The Englishwomen were brought out by the department and most of them married well here. They married the many foreign advisers from Europe and America who were nearly all bachelors in those days. Queen Saovabha herself chose the Siamese teachers and sent them to study in England. They were all very intelligent but they were people of no consequence. It was unheard of in those days for a girl of good family to go abroad to study. It was ruinous for a family's reputation. It was as shameful for a family as a daughter going on the stage in the days of Queen Victoria. Girls in those days stayed at home and suitable marriages were arranged for them.
''Life in the Palace was very dull. APART from the crazes we had for bicycling and photography and playing croquet, there wasn't much amusement.

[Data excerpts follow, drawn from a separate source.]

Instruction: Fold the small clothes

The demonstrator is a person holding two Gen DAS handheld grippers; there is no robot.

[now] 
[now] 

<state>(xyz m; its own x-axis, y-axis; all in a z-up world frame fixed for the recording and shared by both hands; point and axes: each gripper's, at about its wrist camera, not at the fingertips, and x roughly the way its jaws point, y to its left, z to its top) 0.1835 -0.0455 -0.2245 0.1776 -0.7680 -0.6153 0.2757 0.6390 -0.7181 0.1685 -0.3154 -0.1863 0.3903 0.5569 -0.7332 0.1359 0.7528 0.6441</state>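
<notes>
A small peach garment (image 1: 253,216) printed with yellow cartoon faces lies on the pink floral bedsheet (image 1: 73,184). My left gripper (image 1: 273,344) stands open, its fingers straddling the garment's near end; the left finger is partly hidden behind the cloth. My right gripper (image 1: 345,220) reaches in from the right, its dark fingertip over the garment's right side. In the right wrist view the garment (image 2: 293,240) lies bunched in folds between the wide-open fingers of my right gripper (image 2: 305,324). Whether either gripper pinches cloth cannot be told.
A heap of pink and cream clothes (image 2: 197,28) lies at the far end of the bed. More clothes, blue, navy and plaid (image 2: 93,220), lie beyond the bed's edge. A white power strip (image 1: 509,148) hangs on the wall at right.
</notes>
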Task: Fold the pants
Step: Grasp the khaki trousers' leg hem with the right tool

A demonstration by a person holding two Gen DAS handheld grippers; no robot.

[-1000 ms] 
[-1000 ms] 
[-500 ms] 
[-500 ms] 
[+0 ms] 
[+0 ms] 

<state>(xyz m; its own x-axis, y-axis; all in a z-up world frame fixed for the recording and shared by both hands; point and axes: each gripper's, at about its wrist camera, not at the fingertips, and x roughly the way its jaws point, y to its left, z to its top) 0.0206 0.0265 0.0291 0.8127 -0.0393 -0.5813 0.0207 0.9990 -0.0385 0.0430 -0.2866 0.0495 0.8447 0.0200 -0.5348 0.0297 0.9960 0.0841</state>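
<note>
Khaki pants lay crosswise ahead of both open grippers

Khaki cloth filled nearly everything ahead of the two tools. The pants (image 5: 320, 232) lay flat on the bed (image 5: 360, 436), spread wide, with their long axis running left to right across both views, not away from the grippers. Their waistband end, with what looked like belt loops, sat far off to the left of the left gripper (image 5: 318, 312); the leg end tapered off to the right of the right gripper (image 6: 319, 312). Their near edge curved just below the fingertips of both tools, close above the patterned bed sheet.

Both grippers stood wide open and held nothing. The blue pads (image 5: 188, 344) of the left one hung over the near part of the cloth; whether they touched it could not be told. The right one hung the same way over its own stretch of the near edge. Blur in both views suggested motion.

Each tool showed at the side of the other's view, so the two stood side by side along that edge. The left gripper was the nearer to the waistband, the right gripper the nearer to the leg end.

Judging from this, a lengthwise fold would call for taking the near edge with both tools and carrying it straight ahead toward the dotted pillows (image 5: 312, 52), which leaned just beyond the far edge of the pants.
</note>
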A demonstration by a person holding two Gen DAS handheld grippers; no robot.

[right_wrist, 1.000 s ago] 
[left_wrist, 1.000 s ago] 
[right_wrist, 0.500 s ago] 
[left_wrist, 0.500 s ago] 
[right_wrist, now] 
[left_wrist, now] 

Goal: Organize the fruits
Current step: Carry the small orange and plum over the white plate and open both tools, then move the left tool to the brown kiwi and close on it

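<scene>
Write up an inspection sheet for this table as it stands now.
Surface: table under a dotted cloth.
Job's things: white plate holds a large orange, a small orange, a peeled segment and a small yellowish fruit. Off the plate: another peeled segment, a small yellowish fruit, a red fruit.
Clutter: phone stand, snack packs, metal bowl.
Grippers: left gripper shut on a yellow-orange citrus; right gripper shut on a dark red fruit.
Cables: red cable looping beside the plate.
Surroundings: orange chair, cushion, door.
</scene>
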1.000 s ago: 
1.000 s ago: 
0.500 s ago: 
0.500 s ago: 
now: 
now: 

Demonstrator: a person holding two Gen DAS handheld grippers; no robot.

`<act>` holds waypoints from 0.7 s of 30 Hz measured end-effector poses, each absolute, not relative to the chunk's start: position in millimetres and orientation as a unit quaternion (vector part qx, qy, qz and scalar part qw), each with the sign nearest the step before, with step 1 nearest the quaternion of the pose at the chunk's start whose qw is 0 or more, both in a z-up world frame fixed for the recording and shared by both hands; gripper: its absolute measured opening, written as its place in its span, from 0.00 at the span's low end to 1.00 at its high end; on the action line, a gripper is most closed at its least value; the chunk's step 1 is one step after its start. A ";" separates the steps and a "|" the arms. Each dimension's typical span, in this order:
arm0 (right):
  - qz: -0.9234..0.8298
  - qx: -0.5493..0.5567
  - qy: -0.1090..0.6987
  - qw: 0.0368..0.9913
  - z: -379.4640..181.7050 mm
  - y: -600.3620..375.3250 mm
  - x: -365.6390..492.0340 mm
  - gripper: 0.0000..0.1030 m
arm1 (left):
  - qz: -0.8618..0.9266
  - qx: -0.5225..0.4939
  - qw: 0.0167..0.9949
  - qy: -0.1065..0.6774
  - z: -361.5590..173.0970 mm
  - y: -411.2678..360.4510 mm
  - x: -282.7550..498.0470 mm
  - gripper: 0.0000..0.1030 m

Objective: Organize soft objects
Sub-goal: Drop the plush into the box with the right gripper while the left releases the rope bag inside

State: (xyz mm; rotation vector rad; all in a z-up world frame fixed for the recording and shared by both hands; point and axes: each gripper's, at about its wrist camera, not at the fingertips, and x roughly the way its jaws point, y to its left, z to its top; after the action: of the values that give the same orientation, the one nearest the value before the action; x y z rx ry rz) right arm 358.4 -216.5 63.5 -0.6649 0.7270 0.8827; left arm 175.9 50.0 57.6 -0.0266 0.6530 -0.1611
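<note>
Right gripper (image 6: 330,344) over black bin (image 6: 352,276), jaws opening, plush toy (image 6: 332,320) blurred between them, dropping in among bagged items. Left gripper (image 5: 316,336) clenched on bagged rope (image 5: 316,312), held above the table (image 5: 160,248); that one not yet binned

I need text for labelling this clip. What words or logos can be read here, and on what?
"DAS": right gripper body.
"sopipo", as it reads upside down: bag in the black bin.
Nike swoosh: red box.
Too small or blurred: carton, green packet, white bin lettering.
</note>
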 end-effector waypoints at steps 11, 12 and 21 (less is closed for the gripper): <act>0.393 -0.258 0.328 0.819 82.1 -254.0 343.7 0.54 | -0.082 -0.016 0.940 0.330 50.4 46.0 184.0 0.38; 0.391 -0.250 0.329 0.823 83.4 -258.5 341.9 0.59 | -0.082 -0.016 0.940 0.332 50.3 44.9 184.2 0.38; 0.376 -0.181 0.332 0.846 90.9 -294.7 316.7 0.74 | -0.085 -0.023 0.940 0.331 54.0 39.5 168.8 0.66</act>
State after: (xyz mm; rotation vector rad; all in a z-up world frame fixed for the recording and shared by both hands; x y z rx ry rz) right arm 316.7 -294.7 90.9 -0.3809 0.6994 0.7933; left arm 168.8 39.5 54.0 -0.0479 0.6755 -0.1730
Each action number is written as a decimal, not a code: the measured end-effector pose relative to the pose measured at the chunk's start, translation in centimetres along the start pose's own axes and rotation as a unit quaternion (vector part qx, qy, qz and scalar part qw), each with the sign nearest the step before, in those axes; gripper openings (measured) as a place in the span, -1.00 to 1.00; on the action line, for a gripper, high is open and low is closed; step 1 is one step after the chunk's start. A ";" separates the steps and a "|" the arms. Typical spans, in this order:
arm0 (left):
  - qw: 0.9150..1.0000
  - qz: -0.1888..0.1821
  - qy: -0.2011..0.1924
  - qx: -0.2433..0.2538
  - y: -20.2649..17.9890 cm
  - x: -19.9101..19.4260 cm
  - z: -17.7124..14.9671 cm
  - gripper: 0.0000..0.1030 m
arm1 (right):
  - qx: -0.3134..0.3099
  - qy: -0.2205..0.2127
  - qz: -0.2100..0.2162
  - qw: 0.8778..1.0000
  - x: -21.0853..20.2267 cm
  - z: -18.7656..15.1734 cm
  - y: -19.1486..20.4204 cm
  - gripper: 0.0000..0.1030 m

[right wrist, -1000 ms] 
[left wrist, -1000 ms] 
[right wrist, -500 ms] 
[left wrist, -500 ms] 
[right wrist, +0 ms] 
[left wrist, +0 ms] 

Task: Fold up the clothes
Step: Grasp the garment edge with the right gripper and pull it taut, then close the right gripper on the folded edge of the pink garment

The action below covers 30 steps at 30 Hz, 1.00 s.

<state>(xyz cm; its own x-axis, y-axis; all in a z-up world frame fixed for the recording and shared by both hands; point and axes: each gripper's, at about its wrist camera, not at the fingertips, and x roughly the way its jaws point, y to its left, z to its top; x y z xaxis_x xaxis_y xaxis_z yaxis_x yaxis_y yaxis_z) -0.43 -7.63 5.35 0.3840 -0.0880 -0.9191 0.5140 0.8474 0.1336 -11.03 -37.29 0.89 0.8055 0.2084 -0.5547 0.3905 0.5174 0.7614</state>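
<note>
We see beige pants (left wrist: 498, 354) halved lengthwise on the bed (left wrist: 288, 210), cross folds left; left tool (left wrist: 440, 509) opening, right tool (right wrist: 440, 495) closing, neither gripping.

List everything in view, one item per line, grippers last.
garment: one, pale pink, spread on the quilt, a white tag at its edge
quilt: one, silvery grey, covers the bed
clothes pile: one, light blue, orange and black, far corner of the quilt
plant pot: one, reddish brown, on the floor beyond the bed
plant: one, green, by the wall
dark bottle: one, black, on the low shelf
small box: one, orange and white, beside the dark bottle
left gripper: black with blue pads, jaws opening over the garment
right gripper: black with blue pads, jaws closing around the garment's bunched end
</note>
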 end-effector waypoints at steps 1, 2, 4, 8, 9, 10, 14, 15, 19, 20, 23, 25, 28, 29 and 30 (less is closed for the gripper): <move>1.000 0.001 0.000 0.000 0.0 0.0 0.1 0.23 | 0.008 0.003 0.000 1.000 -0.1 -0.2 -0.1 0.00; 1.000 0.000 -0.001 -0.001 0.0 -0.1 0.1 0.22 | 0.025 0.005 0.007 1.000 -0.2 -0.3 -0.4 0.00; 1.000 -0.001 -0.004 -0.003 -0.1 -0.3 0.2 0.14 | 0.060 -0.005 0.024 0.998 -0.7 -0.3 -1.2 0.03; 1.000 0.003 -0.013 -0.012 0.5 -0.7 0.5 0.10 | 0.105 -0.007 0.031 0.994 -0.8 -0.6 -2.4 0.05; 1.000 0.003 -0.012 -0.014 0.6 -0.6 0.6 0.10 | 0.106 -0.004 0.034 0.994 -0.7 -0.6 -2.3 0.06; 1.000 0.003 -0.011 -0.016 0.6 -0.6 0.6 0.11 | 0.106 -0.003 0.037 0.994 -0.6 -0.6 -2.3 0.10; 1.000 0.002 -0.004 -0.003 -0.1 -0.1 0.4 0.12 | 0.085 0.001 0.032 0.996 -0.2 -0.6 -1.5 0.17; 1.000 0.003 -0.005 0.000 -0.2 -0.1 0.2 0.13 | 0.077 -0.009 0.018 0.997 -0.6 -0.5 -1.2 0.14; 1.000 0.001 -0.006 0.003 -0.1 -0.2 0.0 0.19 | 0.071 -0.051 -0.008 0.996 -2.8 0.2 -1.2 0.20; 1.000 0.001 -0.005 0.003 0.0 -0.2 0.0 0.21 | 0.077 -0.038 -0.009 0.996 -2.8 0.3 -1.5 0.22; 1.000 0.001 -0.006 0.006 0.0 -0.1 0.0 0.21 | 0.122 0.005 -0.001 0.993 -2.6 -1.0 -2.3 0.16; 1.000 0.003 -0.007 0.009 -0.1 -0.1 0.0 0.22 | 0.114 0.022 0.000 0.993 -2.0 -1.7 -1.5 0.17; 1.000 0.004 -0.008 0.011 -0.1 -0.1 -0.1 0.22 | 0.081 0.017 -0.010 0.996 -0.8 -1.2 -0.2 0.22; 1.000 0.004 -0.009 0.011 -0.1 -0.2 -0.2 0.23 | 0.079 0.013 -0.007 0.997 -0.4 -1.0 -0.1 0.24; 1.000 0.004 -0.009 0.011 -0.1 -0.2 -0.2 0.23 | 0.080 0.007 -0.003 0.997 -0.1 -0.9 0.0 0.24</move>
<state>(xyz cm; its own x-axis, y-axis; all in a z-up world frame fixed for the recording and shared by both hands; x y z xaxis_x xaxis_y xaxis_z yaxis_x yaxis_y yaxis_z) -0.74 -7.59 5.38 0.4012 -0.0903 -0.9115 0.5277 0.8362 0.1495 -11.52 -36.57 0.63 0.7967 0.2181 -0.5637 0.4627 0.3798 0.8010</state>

Physically it was very uncomfortable. There were thousands of women and children inside the palace, living in hundreds of buildings of various sizes made of brick or wood according to the importance and standing of the owner of the house. There was no running water or sewage system.
The King died in 1910 at one of the palaces in the park. He was nursed by Queen Saovabha and his favourites. We were all heartbroken and shaved our heads and went into mourning. White was the colour of mourning in those days.
''It was very sad in the Palace after King Chulalongkorn's death because his successor was unmarried and would not live Inside. He preferred his palace in the park, so for us Inside, it was like a world without a sun. Life was all monotony. No King's meals to prepare; nothing to do for him. We, who had talked about what the King did, what he said, what he liked and what he disliked, now had nothing to talk about.